Hello, I find a strange discrepancy in Python with regards to slice subscripting of objects, at the C API level. I mean things like obj[start:end:step]. I'd expect slice subscripts to be part of the sequence interface, and yet they are not. In fact, they are part of the mapping interface. For example, the list object has its slice get/set methods assigned to a PyMappingMethods struct. So does a bytes object, and pretty much every other object that wants to support subscripts. This doesn't align well with the documentation, in at least two places. 1) The library documentation (http://docs.python.org/dev/library/stdtypes.html) in 4.8 says: "Mappings are mutable objects. There is currently only one standard mapping type, the dictionary" Why then does a list implement the mapping interface? Moreover, why does bytes, an immutable object, implement the mapping interface? 2) The same documentation page in 4.6 says, in the operation table: s[i:j] slice of s from i to j s[i:j:k] slice of s from i to j with step k But in the implementation, the slice subscripts are part of the mapping, not the sequence inteface. The PySequenceMethods structure does have fields for slice accessors, but their naming (was_sq_slice, was_sq_ass_slice) suggests they're just deprecated placeholders. This also doesn't align well with logic, since mappings like dict have no real meaning for slice subscripts. These logically belong to a sequence. Moreover, it takes subscripts for single a single numeric index away from subscripts for a slice into a different protocol (the former in sequence, the latter in mapping). I realize I must be missing some piece of the history here and not suggesting to change anything. I do think that the documentation, especially in the area of the type object that defines the sequence and mapping protocols, could be clarified to express what is expected of a new type that wants to act as a sequence. In particular, it should be said explicitly that such a type must implement the mapping protocol if it wants slice subscripting. If this makes any sense at all, I will open an issue. Eli

This doesn't align well with the documentation, in at least two places.
<snip> Another place is in http://docs.python.org/dev/reference/datamodel.html: " object.__getitem__(self, key) Called to implement evaluation of self[key]. For sequence types, the accepted keys should be integers and slice objects. [...] " Once again, at the C API level this isn't accurate since only integer keys are handled by the sequence protocol, leaving slice keys to the mapping protocol. The datamodel doc should stay as it is, because it's correct for Python-written classes. But the relevant C API sections really need some clarification. Eli

Eli Bendersky, 03.03.2012 09:36:
I think that's (partly?) for historical reasons. Originally, there were the slicing functions as part of the sequence interface. They took a start and an end index of the slice. Then, extended slicing was added to the language, and that used a slice object, which didn't fit into the sequence slicing interface. So the interface was unified using the existing mapping getitem interface, and the sequence slicing functions were eventually deprecated and removed in Py3. Stefan

On Sat, Mar 3, 2012 at 11:24, Stefan Behnel <stefan_ml@behnel.de> wrote:
This make sense. Not that now there's also duplication in almost all objects because the mapping protocol essentially supersedes the sequence protocol for accessing elements. I.e. sq_item and sq_ass_item are no longer needed if an object implements the mapping protocol, because the mapping interface has precedence, and mp_subscript & mp_ass_subscript are called instead, respectively. Because of that, the first thing they do is check whether the index is a simple number and do the work of their sequence protocol cousins. This duplicates code in almost all objects that need to support __getitem__. Eli

Hi,
It comes from: http://hg.python.org/cpython/rev/245224d1b8c9 http://bugs.python.org/issue400998 Written by Michael Hudson and reviewed by Guido. I wonder why this patch chose to add mapping protocol support to tuples and lists, rather than add a tp_ slot for extended slicing. Regards Antoine.
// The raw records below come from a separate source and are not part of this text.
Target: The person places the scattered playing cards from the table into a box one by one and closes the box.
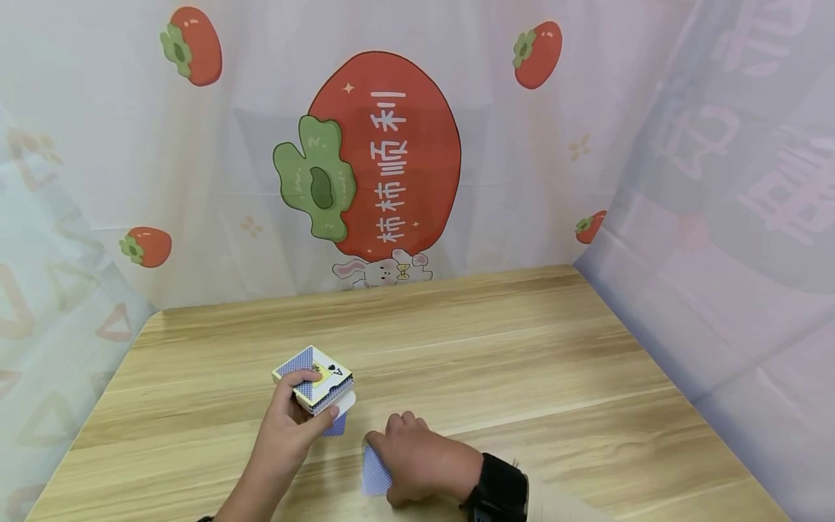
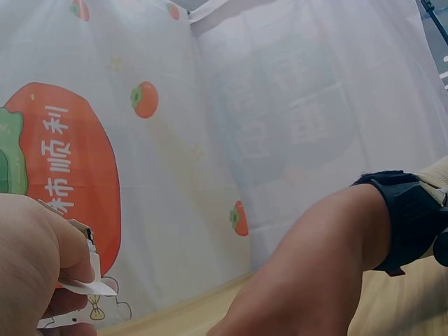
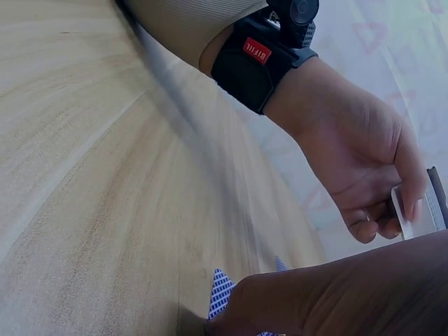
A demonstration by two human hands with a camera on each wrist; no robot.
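Note:
My left hand grips a playing-card box with a blue-patterned side and an ace printed on it. The box is raised over the table, its white flap sticking out at the near end. A blue-backed playing card lies on the table, partly hidden by that hand. To the right, my right hand pinches another blue-backed card at the table surface, its fingertips at the far edge and thumb at the near one. Part of this card shows beside the fingers in the right wrist view.
The wooden table extends behind and to both sides of the hands. Fabric printed with persimmons hangs along its back edge, with more cloth at the sides. A black band is on the right wrist.

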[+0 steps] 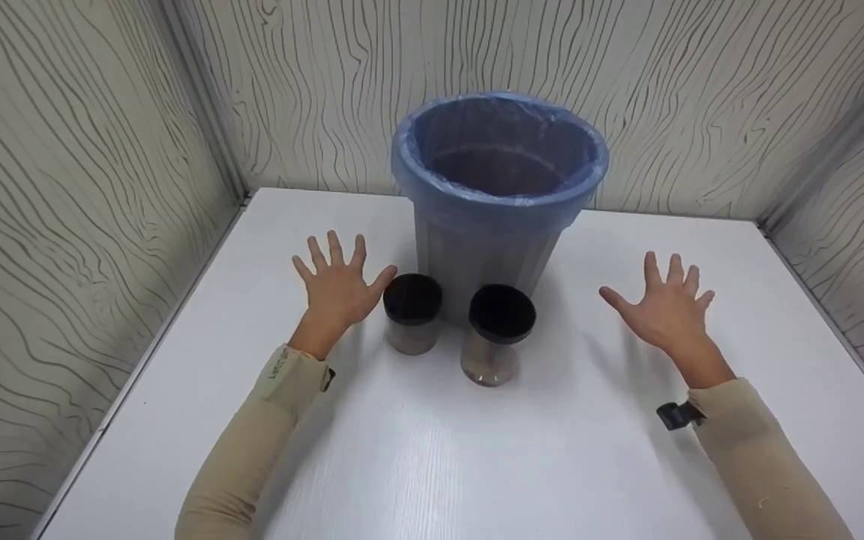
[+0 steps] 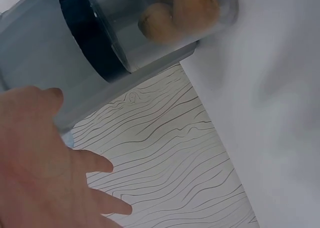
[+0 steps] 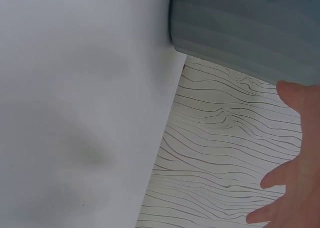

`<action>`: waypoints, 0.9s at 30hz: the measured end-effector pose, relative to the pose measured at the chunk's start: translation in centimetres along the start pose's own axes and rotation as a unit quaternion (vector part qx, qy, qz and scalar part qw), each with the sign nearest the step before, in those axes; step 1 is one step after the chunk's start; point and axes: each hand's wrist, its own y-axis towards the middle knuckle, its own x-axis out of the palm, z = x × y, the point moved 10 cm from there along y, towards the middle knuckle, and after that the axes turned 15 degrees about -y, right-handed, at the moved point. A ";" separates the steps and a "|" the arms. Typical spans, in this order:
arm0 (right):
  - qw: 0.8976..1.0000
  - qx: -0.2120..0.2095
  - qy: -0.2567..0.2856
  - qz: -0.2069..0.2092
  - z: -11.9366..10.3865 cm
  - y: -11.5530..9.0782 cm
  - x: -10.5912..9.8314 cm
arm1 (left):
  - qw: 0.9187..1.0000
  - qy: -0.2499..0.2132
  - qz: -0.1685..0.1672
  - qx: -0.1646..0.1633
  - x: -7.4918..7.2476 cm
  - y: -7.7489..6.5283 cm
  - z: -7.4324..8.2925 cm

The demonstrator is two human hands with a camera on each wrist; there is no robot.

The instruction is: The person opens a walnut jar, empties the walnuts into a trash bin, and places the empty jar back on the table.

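Note:
Both hands are spread above the white table with nothing in them. My left hand (image 1: 338,292) has its fingers splayed, the thumb tip beside the black lid of the left jar (image 1: 412,315). That jar is clear, and the left wrist view shows round brownish-orange things (image 2: 196,10) inside it. A second clear jar (image 1: 490,364) with a black lid stands to its right, a little nearer. My right hand (image 1: 668,313), fingers also splayed, is well to the right of both jars. Behind the jars stands a grey bin (image 1: 488,259) lined with a blue bag (image 1: 503,214).
The white table (image 1: 432,465) runs back to a wood-grain patterned wall (image 1: 312,97), with similar walls at left and right. A small black device (image 1: 679,415) is strapped at the right wrist. The bin is the tallest thing on the table.

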 end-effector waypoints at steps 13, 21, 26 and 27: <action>0.993 -0.066 0.070 0.068 -1.4 -0.6 -0.8 | 0.986 -0.083 0.101 0.106 -2.1 -1.1 2.5; 0.987 -0.102 0.083 0.089 -2.5 -1.1 -0.7 | 0.969 -0.113 0.138 0.172 -2.6 -2.2 4.4; 0.985 -0.117 0.084 0.095 -3.2 -1.5 -0.5 | 0.962 -0.123 0.140 0.199 -2.1 -2.8 5.2; 0.985 -0.119 0.085 0.096 -3.4 -1.5 -0.5 | 0.961 -0.125 0.138 0.203 -2.0 -2.9 5.4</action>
Why a separate tp_ slot for extended slicing? ISTM slicing pertains to sequences, similarly to other numeric indices. If you look at PySequenceMethods it has these (apparently no longer used fields): void *was_sq_slice; void *was_sq_ass_slice; These were "simple" slices (pairs of numbers). I suppose if any change is considered, these fields can be re-incarnated to accept PyObject* slices similarly to the current mp_subscript and mp_ass_subscript. Eli

On Sat, Mar 3, 2012 at 4:20 AM, Antoine Pitrou <solipsis@pitrou.net> wrote:
That's long ago... IIRC it was for binary compatibility -- I didn't want to add an extra slot to the sq struct because it would require recompilation of 3rd party extensions. At the time that was an important concern. -- --Guido van Rossum (python.org/~guido)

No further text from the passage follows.